- [PROBLEM]: A single figure is required: the number of lines below in which the word "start" occurs.
┄┄┄┄┄┄┄┄┄┄
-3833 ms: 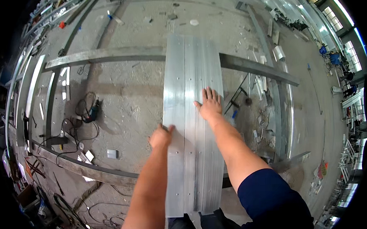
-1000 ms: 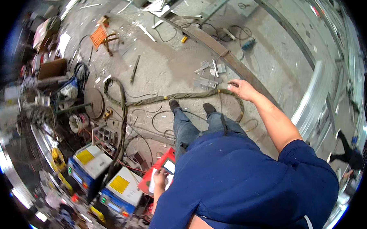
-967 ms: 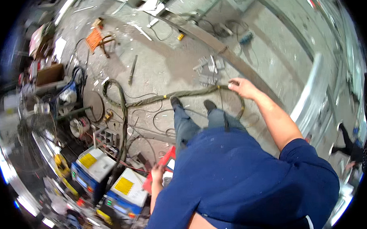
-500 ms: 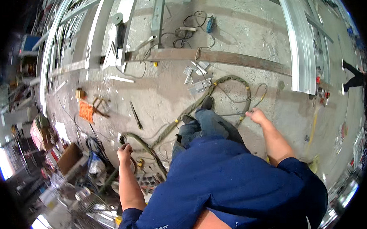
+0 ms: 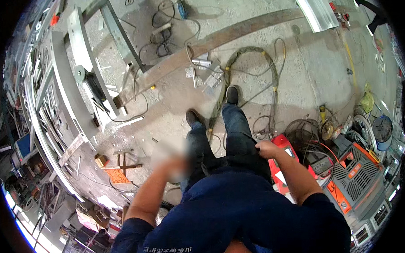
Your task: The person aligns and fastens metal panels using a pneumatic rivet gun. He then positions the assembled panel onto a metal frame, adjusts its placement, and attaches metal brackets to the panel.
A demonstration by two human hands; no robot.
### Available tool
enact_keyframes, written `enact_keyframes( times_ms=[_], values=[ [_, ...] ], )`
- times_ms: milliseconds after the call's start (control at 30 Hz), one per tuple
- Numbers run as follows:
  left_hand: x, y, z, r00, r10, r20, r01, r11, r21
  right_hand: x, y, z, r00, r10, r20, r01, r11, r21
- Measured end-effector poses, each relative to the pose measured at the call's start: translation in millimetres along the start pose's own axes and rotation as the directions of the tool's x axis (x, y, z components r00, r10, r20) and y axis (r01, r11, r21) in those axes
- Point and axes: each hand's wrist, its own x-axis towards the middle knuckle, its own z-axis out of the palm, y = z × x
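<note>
My left hand [image 5: 171, 166] hangs in front of my left thigh; a blur covers it, so its fingers and anything in them are hidden. My right hand [image 5: 267, 150] is loosely curled beside my right thigh, with nothing visible in it. Just past it stands a red machine or case [image 5: 283, 145] on the floor. A thick olive-green sleeved cable [image 5: 230, 64], bound with yellow bands, runs between my feet and loops on the concrete ahead. A thin grey cable [image 5: 250, 74] crosses that loop.
A long rusty steel beam [image 5: 234, 31] lies across the floor ahead. Metal brackets [image 5: 212, 78] lie near it, and a blue power tool [image 5: 182, 10] beyond. An orange-and-grey machine [image 5: 356, 176] stands at right. An orange-seated folding stool [image 5: 118, 174] and steel profiles [image 5: 65, 80] are on the left.
The view has turned and moved, bringing the red and orange machines in at right. My feet are farther apart. My left hand has come inward; my right hand is nearer my thigh.
</note>
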Motion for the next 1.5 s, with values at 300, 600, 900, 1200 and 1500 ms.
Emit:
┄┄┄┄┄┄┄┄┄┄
- [ANSWER TO THIS EXERCISE]: 2